The Reluctant Watch That Became a Binge.
- Harish Bilgi

- 3 hours ago
- 3 min read
The Reluctant Watch That Became a Binge: My quick take on movie “Nishanchee 1&2” (Amazon Prime)
Let me confess at the very outset: the poster of Nishanchee gave me a déjà vu so strong, I almost checked whether Guns & Gulaabs had quietly released an unofficial cousin. It also reminded me of those pulpy “thriller kahaniyas” stacked at A.H. Wheeler stalls on railway platforms, the kind you buy only when your train is late and your standards drop. Naturally, I avoided the movie for a respectable amount of time.
Second reason? No familiar faces to latch onto. My celebrity radar showed “no signal”.
But then I heard the sacred words: Directed by Anurag Kashyap. You may hate him, loathe him, disagree with every interview he has ever given, but ignoring his creative madness is simply not an option. And Nishanchee? Arre bhai, yeh toh ekdum nishane pe lagta hai.
After a string of cinematic disasters post-GOW; Manmarziyaan and Dobaaraa evaporating faster than a soap bubble on a summer afternoon, Kashyap seems to have returned to his trusted GOW-flavoured blueprint.

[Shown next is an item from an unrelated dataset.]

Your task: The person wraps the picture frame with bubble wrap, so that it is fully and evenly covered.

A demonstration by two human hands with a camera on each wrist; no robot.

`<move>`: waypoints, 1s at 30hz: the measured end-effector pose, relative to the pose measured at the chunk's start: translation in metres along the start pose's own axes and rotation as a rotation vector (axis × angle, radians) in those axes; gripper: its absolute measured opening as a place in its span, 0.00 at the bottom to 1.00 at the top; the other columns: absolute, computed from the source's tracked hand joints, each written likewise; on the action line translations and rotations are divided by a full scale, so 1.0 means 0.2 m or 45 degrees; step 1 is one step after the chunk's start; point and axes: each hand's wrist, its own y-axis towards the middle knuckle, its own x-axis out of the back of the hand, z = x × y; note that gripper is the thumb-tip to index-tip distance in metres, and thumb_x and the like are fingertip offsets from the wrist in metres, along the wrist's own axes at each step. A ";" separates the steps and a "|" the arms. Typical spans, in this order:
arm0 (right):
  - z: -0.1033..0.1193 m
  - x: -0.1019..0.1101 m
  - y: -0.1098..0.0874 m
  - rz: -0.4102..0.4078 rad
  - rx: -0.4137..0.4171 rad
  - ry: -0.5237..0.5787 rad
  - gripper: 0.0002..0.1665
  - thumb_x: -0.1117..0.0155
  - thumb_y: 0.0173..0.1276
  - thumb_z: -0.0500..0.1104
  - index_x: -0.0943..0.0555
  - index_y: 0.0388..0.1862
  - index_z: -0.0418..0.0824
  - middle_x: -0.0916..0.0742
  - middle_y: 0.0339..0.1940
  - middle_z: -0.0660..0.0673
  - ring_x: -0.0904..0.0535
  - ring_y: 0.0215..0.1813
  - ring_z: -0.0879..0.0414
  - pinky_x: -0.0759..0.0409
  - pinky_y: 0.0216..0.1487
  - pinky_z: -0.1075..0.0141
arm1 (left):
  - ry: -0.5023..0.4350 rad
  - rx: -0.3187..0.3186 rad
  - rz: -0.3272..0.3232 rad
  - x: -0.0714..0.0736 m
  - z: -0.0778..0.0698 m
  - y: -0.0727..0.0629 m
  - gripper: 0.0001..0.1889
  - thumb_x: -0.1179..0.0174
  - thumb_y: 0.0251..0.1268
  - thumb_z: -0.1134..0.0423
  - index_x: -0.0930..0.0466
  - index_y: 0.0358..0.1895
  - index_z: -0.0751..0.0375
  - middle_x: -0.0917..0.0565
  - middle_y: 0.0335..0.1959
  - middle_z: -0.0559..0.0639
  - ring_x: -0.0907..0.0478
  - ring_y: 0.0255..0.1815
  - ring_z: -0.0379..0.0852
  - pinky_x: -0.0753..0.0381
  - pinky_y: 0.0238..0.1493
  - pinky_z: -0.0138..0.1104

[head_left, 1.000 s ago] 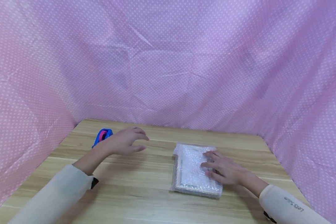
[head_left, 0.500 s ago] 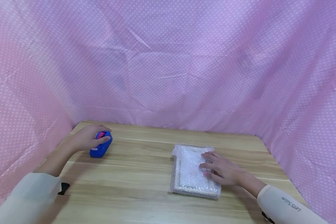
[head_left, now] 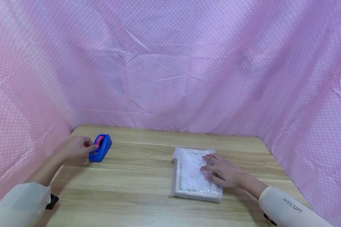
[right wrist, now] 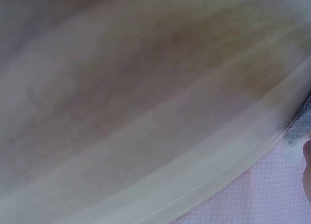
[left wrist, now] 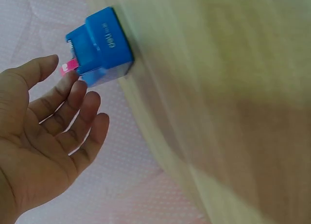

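A blue tape dispenser [head_left: 104, 150] with a roll of pink tape stands at the left of the table. My left hand [head_left: 76, 147] is at its near-left side. In the left wrist view, a short pink tape end [left wrist: 69, 66] sticks out by the cutter of the dispenser [left wrist: 104, 46]. The index fingertip of the left hand [left wrist: 51, 122] is at that tape end, and the thumb stands a little apart from it. My right hand [head_left: 225, 171] rests with spread fingers on a flat, frame-like thing in bubble wrap [head_left: 191, 176].
The wood-grain table [head_left: 136, 189] carries both things. Pink dotted cloth [head_left: 164, 63] hangs behind and along both sides. In the right wrist view, only an edge of the bubble wrap [right wrist: 297, 127] and a bit of the right hand [right wrist: 307, 173] show.
My left hand has moved left, reached over the tape dispenser, then drawn back to its near-left side, beside the tape end. The right hand has stayed on the bubble-wrapped thing.
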 end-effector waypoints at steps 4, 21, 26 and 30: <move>0.00 0.00 0.00 0.004 -0.008 -0.002 0.17 0.39 0.75 0.52 0.16 0.59 0.54 0.22 0.69 0.36 0.29 0.71 0.40 0.23 0.63 0.43 | -0.142 0.075 0.098 -0.04 0.03 -0.01 0.20 0.40 0.75 0.51 0.26 0.24 0.57 0.29 0.20 0.43 0.31 0.25 0.43 0.34 0.26 0.33; 0.00 -0.01 -0.01 -0.017 -0.020 0.000 0.17 0.39 0.75 0.52 0.15 0.59 0.55 0.22 0.69 0.37 0.29 0.71 0.41 0.22 0.61 0.44 | -1.095 0.617 0.330 -0.06 0.03 0.00 0.15 0.50 0.81 0.53 0.21 0.41 0.60 0.31 0.19 0.40 0.33 0.18 0.34 0.28 0.21 0.26; 0.01 -0.01 -0.01 -0.007 -0.023 -0.005 0.17 0.39 0.76 0.52 0.16 0.60 0.55 0.22 0.70 0.36 0.29 0.71 0.40 0.21 0.61 0.44 | -1.114 0.653 0.349 -0.07 0.04 -0.01 0.15 0.49 0.81 0.51 0.23 0.43 0.59 0.23 0.20 0.40 0.25 0.19 0.35 0.21 0.24 0.28; 0.01 0.00 0.00 -0.014 -0.018 0.003 0.17 0.39 0.75 0.52 0.16 0.59 0.54 0.22 0.69 0.36 0.29 0.71 0.40 0.21 0.60 0.44 | -1.150 0.662 0.372 -0.07 0.04 -0.02 0.15 0.50 0.81 0.50 0.26 0.47 0.61 0.14 0.27 0.44 0.18 0.24 0.37 0.18 0.28 0.29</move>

And surprise, surprise: the man delivers a GOW-lite, diet-friendly, yet masala-rich version that goes down remarkably well.

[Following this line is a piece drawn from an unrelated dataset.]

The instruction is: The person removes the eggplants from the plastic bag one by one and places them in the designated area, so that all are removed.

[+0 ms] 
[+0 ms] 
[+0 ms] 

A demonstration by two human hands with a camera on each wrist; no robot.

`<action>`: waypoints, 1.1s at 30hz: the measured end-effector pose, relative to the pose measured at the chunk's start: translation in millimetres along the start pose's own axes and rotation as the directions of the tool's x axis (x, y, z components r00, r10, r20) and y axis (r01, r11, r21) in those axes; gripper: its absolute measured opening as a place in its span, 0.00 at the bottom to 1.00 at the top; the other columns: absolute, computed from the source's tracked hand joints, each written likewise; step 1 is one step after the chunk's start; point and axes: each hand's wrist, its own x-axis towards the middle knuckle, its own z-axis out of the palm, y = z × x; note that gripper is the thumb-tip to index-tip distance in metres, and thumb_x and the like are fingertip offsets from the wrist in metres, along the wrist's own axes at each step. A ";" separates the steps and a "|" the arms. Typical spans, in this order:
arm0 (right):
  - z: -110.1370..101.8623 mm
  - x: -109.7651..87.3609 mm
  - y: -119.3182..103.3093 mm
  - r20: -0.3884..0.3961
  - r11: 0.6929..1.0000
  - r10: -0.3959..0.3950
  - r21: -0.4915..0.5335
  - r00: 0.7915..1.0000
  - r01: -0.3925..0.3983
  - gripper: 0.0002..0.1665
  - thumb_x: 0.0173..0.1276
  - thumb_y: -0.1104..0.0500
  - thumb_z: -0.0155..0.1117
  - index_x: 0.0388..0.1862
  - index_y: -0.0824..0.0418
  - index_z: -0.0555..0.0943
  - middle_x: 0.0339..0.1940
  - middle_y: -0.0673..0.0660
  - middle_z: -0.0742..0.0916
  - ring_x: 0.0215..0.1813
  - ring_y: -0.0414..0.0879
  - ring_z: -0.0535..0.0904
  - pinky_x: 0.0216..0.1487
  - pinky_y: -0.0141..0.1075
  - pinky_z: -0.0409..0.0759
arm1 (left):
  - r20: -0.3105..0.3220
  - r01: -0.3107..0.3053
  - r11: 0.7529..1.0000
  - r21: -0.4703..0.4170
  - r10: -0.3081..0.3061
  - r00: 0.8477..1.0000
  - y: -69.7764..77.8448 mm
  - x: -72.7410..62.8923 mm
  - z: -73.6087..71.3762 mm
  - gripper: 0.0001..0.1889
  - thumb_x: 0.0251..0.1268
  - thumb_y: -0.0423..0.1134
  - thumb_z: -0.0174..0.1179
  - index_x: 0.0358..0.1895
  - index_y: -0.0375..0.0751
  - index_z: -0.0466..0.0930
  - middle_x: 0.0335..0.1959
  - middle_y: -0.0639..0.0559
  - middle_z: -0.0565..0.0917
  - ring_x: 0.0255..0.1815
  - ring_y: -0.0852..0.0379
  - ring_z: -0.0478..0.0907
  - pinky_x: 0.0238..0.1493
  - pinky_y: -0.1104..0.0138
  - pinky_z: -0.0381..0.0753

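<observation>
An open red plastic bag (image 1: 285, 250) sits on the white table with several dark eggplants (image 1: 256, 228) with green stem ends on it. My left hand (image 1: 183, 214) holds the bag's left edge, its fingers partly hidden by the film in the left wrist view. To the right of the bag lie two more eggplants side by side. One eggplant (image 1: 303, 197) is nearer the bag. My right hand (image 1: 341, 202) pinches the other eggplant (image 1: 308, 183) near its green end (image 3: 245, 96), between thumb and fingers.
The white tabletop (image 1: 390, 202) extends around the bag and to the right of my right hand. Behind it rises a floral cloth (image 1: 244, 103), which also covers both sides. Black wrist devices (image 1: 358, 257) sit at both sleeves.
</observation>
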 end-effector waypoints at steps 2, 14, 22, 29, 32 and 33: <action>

Every single frame screams KASHYAP like a watermark:
– that glorious soup of eccentric casting
– the writing that thinks faster than the audience
– a screenplay that sprints like it’s late for a train
– music and lyrics that feel like inside jokes from parallel universes
– camera work that deserves its own IMDb page
– those indulgent long shots
– and of course, his trademark “spiralling runtime”, where the editor probably just shrugged and said, “Sir, theek hai.”
Aishwarya Thackeray, the newcomer with a surname that can open half of Mumbai’s doors, is genuinely impressive. A double role with two sharply distinct personalities, and he pulls it off so flawlessly that for a moment you suspect Kashyap used AI (the good kind, not Bollywood deepfake level).

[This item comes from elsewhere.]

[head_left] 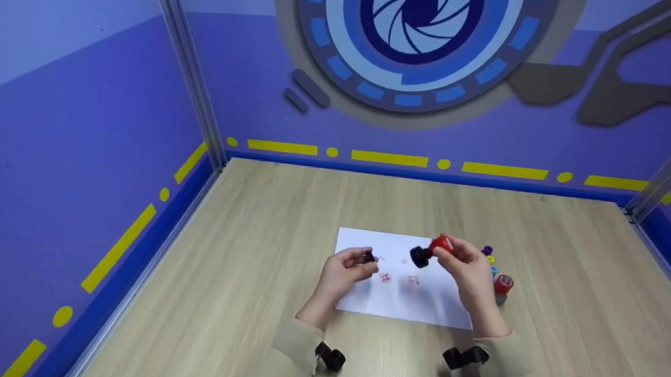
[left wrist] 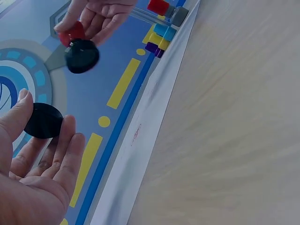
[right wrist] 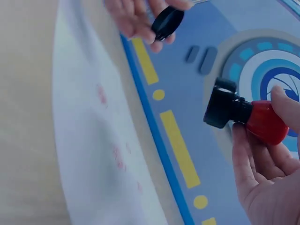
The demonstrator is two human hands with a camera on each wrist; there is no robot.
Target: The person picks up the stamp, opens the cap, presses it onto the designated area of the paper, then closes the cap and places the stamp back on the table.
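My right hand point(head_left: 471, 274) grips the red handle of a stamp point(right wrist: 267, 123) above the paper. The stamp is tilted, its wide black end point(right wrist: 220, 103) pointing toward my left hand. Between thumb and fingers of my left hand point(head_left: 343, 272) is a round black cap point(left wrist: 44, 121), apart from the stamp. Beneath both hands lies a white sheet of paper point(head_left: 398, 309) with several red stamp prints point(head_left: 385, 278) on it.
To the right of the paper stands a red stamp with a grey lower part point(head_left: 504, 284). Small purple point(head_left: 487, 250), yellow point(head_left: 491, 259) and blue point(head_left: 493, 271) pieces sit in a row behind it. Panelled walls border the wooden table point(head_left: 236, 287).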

Monika Panwar? She delivers her full-blown Mother India moment. A young actor playing a mother with the gravitas of Anupam Kher in Saaransh, convincing, grounded, and quietly powerful. Even Vedika Pinto brings her A-game.
And then the veterans, Kumud Mishra and Mohd. Zeeshan Ayyub, show up and do what they always do: act like acting is the easiest thing in the world. Vineet Kumar Singh (our beloved Mukkebaaz) pops in for a cameo and punches above his screentime.
Like Gangs of Wasseypur, Nishanchee also suffers from an enthusiastic abundance of footage and had to be split into two parts. But the bigger tragedy? I started the film reluctantly… only to find myself helplessly binge-watching into Part 2. That’s the Kashyap effect, once he hooks you, he reels you in like a fisherman with no mercy.
Shock of the century: on the profanity meter the film scores surprisingly low. Yes, you can watch this one with family without clutching the remote like a censorship ninja.
Action, though? Kashyap momentarily forgets his “bloodless violence” pledge, so there’s some splatter. Ketchup or blood, viewer’s choice.
The photography and music don’t just support the film, they practically become characters. Honestly, they deserve their own credit rolls and maybe a post-release press conference.
Overall, Is it worth spending nearly six hours on Nishanchee?
Absolutely “YES”, because this time, Kashyap’s nishaana not only hits the bullseye, it redraws the target around itself.